Retype the lines below exactly, but only those from the line that has "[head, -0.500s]" through the line that has "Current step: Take". Omit every picture.

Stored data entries
····················
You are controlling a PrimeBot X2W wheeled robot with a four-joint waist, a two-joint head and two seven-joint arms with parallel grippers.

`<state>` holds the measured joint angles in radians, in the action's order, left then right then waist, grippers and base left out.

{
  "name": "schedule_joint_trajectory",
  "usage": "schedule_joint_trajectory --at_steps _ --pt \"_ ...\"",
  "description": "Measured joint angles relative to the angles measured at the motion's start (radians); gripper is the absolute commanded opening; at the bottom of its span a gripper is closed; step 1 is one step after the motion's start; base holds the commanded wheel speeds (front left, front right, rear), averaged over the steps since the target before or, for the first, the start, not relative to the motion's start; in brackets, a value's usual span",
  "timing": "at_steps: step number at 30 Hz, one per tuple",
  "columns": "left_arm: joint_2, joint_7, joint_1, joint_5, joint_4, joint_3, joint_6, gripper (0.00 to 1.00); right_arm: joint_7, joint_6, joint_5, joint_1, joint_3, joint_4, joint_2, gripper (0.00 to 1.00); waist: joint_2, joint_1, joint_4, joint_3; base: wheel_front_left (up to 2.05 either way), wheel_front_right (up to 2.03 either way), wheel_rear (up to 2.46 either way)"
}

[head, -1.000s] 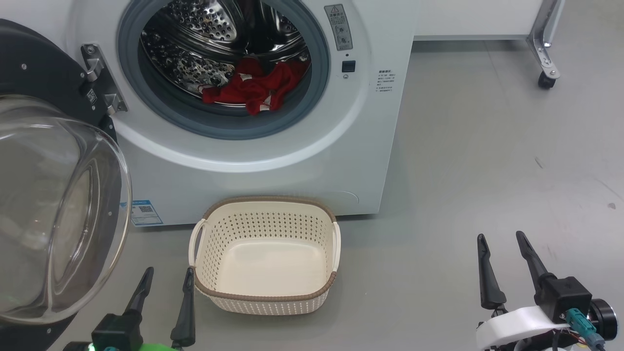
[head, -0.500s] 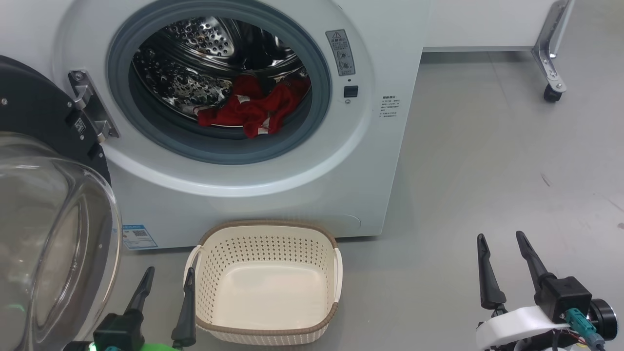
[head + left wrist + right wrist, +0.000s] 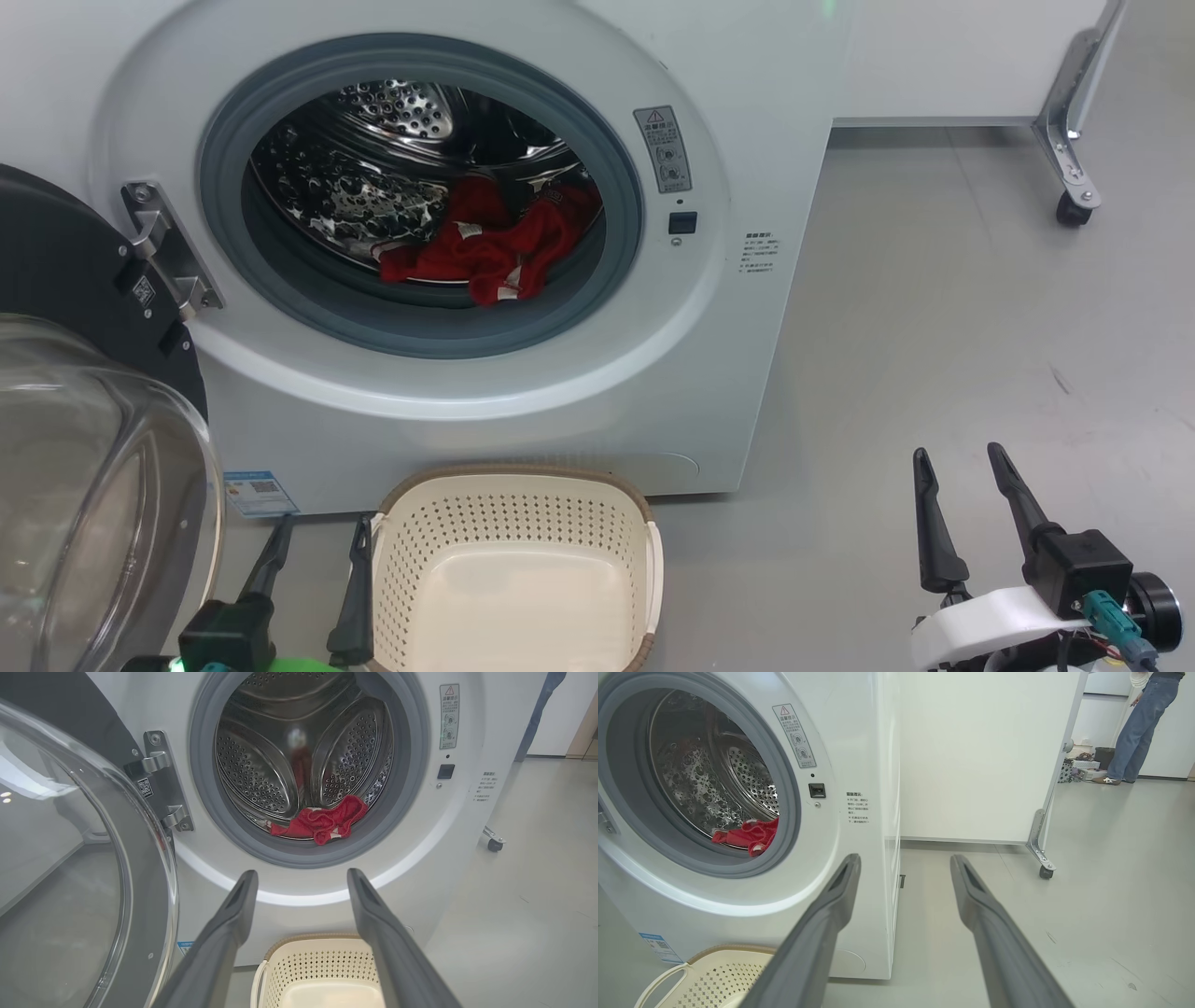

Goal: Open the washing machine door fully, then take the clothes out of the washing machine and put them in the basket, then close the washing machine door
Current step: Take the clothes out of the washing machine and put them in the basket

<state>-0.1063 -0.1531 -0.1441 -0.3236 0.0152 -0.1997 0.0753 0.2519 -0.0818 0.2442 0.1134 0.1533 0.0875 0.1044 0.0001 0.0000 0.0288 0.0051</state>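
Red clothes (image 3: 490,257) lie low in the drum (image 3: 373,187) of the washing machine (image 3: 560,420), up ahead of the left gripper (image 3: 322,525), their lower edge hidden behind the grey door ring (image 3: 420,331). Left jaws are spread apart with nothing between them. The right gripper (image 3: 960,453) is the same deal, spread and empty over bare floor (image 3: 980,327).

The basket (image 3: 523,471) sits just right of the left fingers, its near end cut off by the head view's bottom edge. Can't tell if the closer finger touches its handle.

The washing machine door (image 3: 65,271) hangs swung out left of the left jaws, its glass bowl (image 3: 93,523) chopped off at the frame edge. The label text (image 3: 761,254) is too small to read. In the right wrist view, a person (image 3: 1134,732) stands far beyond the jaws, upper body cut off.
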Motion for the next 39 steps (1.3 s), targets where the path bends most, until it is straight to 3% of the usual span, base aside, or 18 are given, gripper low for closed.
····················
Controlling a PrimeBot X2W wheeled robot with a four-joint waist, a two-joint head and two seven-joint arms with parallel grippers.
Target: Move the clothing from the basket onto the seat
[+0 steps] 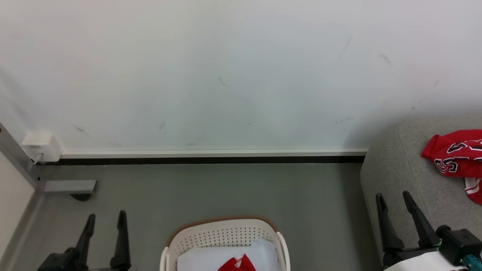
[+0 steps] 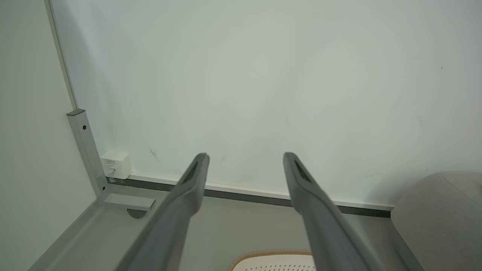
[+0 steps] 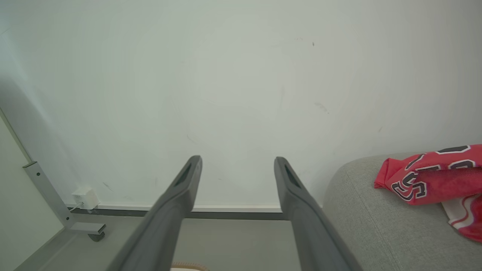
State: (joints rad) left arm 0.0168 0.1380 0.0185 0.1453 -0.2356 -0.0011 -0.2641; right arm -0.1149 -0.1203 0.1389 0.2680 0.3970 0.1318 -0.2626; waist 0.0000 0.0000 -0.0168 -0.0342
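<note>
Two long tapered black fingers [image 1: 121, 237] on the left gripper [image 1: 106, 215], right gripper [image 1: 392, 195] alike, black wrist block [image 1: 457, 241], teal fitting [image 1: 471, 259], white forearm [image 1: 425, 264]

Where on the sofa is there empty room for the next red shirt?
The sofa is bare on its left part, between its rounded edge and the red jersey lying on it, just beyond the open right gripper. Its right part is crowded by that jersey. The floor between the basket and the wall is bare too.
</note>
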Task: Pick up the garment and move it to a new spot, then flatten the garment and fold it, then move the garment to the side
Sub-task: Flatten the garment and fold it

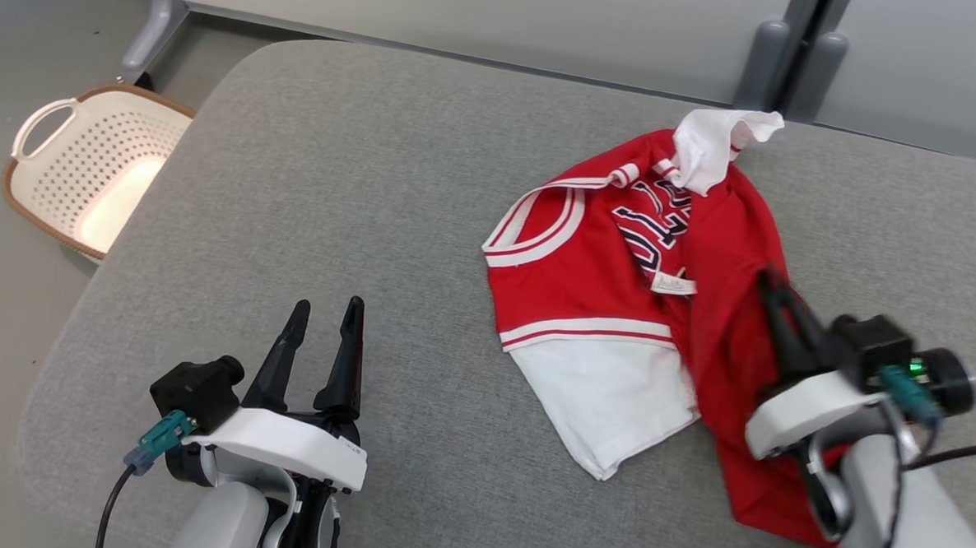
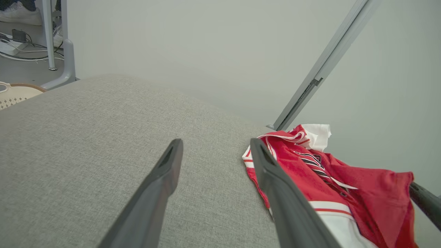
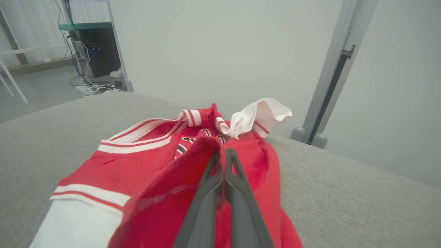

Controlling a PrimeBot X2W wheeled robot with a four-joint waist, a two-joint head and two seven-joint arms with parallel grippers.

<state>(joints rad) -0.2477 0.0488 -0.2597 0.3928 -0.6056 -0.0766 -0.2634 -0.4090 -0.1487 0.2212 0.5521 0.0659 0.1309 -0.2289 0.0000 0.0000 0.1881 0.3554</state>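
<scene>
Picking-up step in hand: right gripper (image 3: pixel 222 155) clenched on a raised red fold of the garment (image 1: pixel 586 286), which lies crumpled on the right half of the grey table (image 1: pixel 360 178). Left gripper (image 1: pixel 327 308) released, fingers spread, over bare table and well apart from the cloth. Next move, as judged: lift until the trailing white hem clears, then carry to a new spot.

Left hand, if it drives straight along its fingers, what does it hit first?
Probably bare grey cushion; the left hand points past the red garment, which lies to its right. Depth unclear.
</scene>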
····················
## WRITTEN ANSWER
[head, -0.500s] 
[head + left wrist + right wrist, +0.000s] 

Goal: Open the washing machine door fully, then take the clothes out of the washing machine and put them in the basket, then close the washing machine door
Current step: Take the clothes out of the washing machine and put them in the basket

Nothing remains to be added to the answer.